This page contains pointers to pre-trained models as well as instructions on how to train new models for our paper
@inproceedings{wu2018pay,
title = {Pay Less Attention with Lightweight and Dynamic Convolutions},
author = {Felix Wu and Angela Fan and Alexei Baevski and Yann Dauphin and Michael Auli},
booktitle = {International Conference on Learning Representations},
year = {2019},
url = {https://arxiv.org/abs/1901.10430},
}
For some datasets we release models without GLUs which are faster at inference.
Since the PyTorch implementations of Light/Dynamic conv are quite memory intensive, we have developed CUDA kernels that implement the light and dynamic convolution operator in a memory-efficient and performant manner.
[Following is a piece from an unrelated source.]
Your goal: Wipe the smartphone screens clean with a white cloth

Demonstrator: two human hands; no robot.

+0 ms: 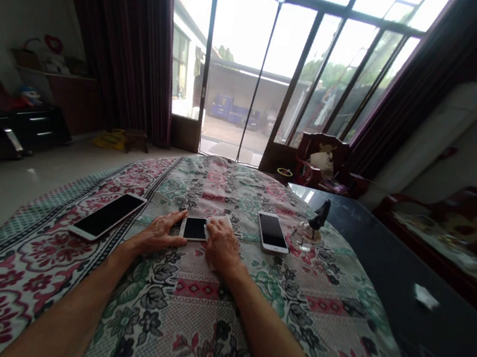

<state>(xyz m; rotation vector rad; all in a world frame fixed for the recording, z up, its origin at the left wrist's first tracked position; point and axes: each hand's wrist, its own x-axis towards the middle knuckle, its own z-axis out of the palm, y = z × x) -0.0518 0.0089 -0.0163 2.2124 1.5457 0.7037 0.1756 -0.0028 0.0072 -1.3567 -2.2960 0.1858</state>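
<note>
A white-framed smartphone (194, 229) lies screen up on the patterned tablecloth (193, 322), in front of me. My left hand (162, 231) grips its left end between thumb and fingers. Bunched under the fingers of my right hand (221, 246) is a white cloth (226, 221), possibly a tissue, pressed at the phone's right end, which it hides. To the right lies a second white smartphone (273, 232) with a dark screen. Farther left is a white tablet (108, 216), also dark and face up.
A clear spray bottle (309, 232) with a black nozzle stands right of the second phone. Beside the round table is a dark glossy table (372, 248) with a crumpled white piece (425, 297) on it. A wooden chair (323, 156) stands near the glass doors (254, 78).
</note>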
For large sequence lengths, these kernels save about 50% memory compared to the PyTorch equivalent.
To install the kernels, use the commands below. Once installed, they will automatically be used in place of the PyTorch implementations whenever a light or dynamic convolution is used.
# to install lightconv
cd fairseq/modules/lightconv_layer
python cuda_function_gen.py
python setup.py install
# to install dynamicconv
cd fairseq/modules/dynamicconv_layer
python cuda_function_gen.py
python setup.py install
Please follow the instructions in examples/translation/README.md
to preprocess the data.
To use the model without GLU, please set --encoder-glu 0 --decoder-glu 0
.
For LightConv, please use --encoder-conv-type lightweight --decoder-conv-type lightweight
, otherwise the default is DynamicConv.
For best BLEU results, lenpen may need to be manually tuned.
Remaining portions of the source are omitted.